The Board monitors but does not formally assess the performance of individual Board members or committee members or their contributions. The Board does not, at present, have a formal process in place for assessing the effectiveness of the Board as a whole, its committees or individual directors, but will consider implementing one in the future should circumstances warrant. Based on the Company’s size, its stage of development and the limited number of individuals on the Board, the Board considers a formal assessment process to be inappropriate at this time. The Board plans to continue evaluating its own effectiveness on anad hoc basis.
New directors are briefed on strategic plans, short, medium and long term corporate objectives, business risks and mitigation strategies, corporate governance guidelines and existing company policies. There is no formal orientation for new members of the Board. This is considered to be appropriate, given the Company’s size and current level of operations. However, if the growth of the Company’s operations warrants it, it is likely that a formal orientation process would be implemented.

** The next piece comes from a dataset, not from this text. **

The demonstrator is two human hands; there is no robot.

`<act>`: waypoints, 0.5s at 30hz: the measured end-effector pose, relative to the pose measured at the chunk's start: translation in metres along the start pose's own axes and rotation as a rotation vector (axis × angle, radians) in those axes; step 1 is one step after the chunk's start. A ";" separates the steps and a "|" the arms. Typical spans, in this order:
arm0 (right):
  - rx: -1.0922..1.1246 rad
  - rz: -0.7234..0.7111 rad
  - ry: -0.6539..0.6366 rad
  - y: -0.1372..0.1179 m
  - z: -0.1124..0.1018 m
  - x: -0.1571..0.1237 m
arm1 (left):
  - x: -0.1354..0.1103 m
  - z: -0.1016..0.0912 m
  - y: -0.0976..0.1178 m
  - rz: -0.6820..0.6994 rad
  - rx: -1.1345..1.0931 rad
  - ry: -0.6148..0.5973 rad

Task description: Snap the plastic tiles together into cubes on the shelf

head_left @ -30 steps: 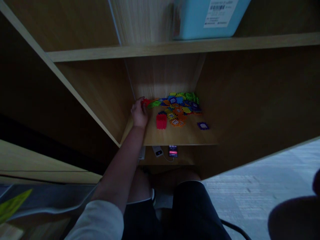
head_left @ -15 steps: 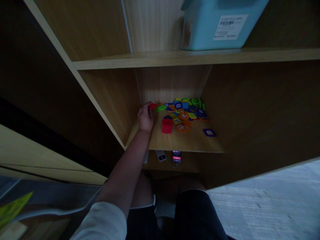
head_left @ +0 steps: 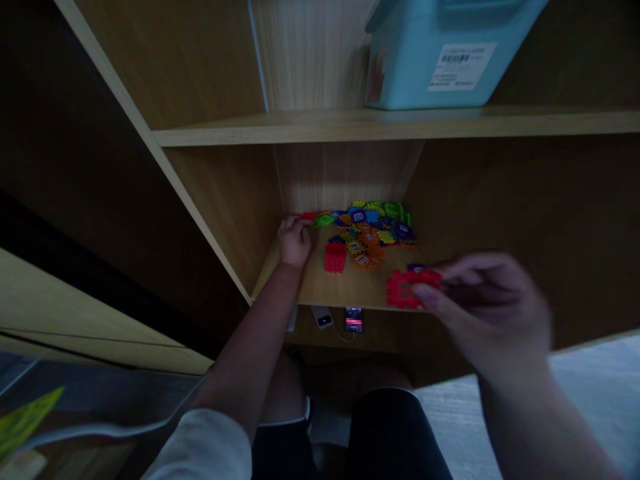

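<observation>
My right hand (head_left: 493, 303), smeared a little by motion, pinches a red toothed plastic building tile (head_left: 401, 289) between thumb and fingers, in front of the shelf's right part. On the shelf's left side, my left hand (head_left: 295, 239) is closed with its fingertips at another red tile (head_left: 308, 216); part of that tile is hidden. A neat stack of red tiles (head_left: 335, 258) stands to the right of my left hand. Behind it spreads a loose pile of coloured tiles (head_left: 370, 233). A purple tile (head_left: 416, 267) shows partly behind the one in my right hand.
A light blue plastic bin (head_left: 425, 80) with a label stands on the upper shelf (head_left: 300, 128). On the lower level lie a power bank (head_left: 323, 318) and a lit phone (head_left: 354, 320) joined by a cable. Side walls of the cabinet (head_left: 220, 200) enclose the shelf.
My right hand has come into view from the right, holding a red tile. My left hand stays at the left red tile, its fingers slightly shifted. The view has tilted slightly.
</observation>
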State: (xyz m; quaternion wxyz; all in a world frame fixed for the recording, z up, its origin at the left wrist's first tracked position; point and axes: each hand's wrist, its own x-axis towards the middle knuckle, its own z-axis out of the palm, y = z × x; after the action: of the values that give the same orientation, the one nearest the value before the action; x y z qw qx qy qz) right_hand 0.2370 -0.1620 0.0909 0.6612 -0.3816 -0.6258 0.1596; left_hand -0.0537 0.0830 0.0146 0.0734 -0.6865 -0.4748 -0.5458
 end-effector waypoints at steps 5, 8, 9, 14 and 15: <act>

The skills and knowledge of the Board of Directors as a whole is such that no formal continuing education process is currently deemed required. The Board is comprised of individuals with varying backgrounds, who have, both collectively and individually, extensive experience in running and managing public companies in the natural resource sector. Board members are encouraged to communicate with management, auditors and technical consultants to keep themselves current with industry trends and developments and changes in legislation, with management’s assistance. Board members have full access to the Company’s records. Reference is made to the table under the heading “Election of Directors” for a description of the current principal occupations of the members of the Company’s Board.
Expectations of Management and Ethical Business Conduct
The Board expects management to operate the business of the Company in a manner that enhances shareholder value and is consistent with the highest level of integrity. Management is expected to execute the Company’s business plan and to meet performance goals and objectives.
Committee Responsibilities and Activities
Committees of the Board are an integral part of the Company’s governance structure. At the present time, the only standing committee is the Audit Committee. Disclosure with respect to the Audit Committee, as required by MI 52-110 – Audit Committee, is contained in Schedule “A” to this Information Circular. As the Company grows, and its operations and management structure became more complex, the Board will likely find it appropriate to constitute formal standing committees, such as a Corporate Governance Committee, Compensation Committee, Nominating Committee and Health, Safety and Environmental Committee, and to ensure that such committees are governed by written charters and are composed of at least a majority of “independent” directors.